Write down exactly the lines of the records below, beginning with the first and ending with the line that includes "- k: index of".

=-=-=

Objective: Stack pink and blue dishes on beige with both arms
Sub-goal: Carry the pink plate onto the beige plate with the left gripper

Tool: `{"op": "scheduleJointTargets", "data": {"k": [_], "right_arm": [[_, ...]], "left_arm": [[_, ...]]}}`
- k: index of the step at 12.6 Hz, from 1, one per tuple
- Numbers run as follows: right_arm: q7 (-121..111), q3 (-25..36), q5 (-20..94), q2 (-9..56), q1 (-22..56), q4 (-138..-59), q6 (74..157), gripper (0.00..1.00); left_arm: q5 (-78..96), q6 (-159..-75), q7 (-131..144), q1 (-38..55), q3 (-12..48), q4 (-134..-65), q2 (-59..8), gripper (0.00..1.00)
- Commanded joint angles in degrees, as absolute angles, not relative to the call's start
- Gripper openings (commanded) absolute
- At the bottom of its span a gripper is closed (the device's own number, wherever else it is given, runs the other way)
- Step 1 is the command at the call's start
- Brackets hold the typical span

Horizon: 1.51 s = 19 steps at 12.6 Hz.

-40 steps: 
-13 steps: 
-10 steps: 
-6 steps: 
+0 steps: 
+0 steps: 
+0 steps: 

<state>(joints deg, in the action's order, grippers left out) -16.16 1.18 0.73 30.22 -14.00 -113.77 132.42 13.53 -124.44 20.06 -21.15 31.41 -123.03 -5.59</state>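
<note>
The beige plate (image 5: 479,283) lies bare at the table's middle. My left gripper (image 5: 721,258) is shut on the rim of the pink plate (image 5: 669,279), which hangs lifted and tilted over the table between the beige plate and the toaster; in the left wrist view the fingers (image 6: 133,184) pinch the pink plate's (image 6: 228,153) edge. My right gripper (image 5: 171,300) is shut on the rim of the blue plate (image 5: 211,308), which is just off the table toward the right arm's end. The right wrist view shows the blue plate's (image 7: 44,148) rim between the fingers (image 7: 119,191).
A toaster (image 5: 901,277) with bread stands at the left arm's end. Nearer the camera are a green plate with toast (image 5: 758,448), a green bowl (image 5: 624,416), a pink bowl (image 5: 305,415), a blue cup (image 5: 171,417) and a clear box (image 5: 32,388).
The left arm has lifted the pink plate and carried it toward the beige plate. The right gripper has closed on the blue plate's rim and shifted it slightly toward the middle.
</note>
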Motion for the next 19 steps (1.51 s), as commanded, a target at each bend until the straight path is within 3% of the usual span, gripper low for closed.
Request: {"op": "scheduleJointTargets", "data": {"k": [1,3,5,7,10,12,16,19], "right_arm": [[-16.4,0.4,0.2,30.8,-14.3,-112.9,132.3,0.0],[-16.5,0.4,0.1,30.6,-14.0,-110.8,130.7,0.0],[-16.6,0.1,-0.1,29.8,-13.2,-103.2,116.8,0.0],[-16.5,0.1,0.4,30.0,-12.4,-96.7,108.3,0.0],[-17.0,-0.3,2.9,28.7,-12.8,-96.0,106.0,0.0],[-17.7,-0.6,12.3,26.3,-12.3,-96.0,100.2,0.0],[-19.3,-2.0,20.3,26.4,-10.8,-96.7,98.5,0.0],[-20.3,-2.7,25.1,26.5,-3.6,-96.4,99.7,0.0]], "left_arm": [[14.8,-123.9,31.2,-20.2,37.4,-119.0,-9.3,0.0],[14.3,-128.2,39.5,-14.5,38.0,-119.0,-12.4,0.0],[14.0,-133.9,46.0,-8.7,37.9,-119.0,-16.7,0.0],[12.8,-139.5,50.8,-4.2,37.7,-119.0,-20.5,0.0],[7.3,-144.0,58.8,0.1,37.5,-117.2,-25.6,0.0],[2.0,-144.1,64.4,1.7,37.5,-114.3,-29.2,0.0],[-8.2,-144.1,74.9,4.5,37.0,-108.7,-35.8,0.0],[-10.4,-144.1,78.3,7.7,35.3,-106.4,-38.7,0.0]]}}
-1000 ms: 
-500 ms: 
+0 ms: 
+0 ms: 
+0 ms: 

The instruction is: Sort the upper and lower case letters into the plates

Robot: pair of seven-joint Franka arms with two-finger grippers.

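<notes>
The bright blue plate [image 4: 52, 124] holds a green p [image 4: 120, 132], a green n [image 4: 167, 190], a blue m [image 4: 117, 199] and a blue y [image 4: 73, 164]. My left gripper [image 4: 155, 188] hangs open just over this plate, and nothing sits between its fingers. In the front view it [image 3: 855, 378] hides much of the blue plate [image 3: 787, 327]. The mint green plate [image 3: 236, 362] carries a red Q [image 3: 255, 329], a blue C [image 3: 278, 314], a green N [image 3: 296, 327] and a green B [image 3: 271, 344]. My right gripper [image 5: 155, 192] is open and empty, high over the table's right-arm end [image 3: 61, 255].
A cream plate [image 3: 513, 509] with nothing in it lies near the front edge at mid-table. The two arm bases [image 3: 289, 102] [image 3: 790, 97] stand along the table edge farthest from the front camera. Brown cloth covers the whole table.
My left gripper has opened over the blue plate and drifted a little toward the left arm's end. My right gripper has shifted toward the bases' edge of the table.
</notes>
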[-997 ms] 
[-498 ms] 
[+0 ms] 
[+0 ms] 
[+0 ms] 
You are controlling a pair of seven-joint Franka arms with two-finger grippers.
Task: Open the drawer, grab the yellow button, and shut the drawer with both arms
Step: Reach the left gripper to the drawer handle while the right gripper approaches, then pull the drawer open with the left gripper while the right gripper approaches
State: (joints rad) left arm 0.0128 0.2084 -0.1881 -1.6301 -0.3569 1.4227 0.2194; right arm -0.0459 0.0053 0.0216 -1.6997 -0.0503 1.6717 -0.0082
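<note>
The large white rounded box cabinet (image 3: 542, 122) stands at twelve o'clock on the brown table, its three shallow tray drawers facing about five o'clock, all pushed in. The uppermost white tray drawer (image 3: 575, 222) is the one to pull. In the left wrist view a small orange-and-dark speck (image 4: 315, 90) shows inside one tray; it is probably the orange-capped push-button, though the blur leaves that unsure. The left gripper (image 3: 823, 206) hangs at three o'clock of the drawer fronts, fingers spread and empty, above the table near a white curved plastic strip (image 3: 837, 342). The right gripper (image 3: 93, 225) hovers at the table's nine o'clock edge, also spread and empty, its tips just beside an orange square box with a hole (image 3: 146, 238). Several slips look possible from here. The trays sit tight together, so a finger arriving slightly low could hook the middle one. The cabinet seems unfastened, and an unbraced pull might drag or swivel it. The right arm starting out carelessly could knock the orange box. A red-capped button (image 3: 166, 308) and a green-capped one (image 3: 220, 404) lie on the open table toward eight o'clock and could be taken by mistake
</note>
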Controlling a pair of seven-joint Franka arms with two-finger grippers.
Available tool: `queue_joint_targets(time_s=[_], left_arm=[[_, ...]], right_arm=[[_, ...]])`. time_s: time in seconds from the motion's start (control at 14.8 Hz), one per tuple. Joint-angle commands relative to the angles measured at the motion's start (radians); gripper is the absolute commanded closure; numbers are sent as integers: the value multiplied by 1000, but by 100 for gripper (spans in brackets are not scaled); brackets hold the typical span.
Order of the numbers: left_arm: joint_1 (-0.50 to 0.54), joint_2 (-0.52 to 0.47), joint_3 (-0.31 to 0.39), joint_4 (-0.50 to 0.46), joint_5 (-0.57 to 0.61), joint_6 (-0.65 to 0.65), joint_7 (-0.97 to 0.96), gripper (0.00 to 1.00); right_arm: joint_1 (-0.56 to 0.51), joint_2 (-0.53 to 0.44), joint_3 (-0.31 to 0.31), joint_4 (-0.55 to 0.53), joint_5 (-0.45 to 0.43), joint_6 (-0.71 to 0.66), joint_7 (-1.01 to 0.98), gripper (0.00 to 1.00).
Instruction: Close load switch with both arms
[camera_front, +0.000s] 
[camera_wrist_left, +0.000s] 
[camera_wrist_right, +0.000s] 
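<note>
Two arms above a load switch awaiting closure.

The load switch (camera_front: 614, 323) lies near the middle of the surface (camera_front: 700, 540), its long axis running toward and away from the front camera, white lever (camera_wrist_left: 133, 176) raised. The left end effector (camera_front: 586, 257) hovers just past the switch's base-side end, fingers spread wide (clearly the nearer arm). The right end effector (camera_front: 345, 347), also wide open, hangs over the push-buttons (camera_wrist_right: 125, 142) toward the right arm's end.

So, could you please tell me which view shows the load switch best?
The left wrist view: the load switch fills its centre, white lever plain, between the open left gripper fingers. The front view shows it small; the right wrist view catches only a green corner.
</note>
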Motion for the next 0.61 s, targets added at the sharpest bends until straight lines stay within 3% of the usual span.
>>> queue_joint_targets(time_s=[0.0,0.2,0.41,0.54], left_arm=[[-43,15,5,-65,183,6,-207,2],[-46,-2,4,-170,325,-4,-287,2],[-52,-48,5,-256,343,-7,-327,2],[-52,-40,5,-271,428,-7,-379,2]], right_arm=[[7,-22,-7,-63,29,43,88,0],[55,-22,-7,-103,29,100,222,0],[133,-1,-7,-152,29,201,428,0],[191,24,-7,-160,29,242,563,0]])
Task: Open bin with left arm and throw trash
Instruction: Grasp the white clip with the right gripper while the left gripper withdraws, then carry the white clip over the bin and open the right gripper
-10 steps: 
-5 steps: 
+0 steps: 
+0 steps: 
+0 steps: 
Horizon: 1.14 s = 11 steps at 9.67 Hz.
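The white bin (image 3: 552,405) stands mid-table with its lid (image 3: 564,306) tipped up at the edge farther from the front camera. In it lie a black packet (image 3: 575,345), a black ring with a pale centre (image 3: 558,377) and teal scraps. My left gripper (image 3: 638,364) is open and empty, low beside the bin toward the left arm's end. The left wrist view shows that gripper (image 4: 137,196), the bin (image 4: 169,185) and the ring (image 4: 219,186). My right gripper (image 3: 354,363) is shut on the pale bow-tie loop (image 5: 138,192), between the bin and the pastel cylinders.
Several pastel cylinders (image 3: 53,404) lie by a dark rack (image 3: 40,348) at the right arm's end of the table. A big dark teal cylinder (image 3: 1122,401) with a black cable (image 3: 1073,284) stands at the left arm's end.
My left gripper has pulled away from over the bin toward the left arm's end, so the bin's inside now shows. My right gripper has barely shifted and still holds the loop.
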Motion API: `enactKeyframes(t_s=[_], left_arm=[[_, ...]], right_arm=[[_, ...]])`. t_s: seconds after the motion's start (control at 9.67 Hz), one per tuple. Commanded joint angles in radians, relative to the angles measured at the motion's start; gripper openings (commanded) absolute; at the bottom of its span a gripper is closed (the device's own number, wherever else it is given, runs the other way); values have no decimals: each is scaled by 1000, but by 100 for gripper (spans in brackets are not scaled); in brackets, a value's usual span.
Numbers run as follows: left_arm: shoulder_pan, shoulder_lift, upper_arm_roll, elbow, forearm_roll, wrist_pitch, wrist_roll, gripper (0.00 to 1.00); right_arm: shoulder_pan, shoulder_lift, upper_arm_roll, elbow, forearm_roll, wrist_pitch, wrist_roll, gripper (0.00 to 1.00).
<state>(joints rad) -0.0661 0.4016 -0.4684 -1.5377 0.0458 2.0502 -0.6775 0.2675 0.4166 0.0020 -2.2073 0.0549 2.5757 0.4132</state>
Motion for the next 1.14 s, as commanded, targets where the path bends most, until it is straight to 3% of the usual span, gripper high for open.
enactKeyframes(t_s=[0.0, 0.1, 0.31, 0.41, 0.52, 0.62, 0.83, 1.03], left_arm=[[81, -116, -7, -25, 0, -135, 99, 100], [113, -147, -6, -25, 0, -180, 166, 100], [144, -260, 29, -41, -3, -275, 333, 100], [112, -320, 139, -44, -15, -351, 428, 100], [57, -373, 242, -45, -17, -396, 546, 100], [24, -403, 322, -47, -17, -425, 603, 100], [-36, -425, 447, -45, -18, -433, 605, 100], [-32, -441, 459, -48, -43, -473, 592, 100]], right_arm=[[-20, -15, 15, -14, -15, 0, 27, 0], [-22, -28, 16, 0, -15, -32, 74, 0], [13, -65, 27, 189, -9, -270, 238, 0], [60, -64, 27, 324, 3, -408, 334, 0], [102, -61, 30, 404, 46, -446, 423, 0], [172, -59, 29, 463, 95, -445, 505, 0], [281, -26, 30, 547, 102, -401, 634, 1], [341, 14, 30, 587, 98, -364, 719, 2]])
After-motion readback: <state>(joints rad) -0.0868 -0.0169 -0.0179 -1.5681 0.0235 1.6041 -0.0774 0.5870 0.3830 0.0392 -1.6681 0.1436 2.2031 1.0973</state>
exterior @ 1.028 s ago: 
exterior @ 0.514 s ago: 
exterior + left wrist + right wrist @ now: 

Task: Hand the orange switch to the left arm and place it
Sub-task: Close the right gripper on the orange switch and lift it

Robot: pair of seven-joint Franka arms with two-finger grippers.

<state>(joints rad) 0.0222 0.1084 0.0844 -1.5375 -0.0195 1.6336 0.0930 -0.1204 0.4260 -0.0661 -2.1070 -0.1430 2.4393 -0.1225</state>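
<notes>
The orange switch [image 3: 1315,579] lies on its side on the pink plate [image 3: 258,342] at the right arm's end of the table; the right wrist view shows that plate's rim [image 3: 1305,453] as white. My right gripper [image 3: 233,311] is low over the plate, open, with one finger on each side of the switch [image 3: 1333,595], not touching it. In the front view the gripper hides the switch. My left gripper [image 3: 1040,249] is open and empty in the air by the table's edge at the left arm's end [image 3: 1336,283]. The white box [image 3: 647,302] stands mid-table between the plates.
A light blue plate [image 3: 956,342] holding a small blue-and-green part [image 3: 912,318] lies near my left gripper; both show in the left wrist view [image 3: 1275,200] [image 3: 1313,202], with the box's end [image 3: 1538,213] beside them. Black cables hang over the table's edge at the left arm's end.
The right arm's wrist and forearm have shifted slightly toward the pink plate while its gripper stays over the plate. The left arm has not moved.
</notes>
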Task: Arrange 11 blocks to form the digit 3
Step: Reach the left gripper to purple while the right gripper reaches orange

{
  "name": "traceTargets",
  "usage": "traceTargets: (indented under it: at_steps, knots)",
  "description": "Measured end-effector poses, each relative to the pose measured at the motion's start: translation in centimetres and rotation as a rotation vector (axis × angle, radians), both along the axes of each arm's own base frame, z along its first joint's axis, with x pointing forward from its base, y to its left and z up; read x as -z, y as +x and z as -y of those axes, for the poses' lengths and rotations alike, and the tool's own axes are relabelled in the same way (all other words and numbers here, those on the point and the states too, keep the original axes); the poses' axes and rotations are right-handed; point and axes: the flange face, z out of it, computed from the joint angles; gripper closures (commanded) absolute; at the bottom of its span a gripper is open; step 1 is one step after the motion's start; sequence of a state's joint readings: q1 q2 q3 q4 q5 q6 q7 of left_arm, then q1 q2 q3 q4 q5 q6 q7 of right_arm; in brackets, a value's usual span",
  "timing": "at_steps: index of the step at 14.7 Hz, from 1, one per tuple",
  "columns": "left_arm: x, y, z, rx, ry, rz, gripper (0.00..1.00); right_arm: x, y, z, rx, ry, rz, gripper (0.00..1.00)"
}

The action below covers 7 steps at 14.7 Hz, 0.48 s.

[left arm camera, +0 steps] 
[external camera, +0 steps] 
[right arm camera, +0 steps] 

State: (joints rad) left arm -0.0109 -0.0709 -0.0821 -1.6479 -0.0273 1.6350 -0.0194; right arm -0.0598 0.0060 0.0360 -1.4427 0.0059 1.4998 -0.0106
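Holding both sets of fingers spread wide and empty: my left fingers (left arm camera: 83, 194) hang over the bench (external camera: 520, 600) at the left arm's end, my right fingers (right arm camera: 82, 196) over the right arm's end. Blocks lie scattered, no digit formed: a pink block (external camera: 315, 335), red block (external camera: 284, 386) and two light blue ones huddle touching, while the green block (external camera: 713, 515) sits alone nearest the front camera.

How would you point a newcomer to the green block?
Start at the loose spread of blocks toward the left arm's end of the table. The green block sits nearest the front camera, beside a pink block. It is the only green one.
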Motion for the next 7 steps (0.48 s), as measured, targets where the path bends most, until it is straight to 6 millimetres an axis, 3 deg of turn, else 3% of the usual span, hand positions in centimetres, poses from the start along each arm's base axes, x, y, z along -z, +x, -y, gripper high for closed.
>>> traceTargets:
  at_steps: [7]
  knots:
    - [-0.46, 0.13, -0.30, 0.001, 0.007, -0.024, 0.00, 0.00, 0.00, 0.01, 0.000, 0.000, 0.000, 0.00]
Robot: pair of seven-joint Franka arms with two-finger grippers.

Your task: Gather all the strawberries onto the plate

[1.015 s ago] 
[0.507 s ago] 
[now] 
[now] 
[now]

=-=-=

**REPLY TO THE EXERCISE**
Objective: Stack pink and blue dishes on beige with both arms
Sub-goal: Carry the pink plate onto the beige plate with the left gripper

Tool: `{"op": "scheduleJointTargets", "data": {"k": [_], "right_arm": [[_, ...]], "left_arm": [[_, ...]]}}`
- k: index of the step at 12.6 Hz, from 1, one per tuple

This finishes the response to the exercise.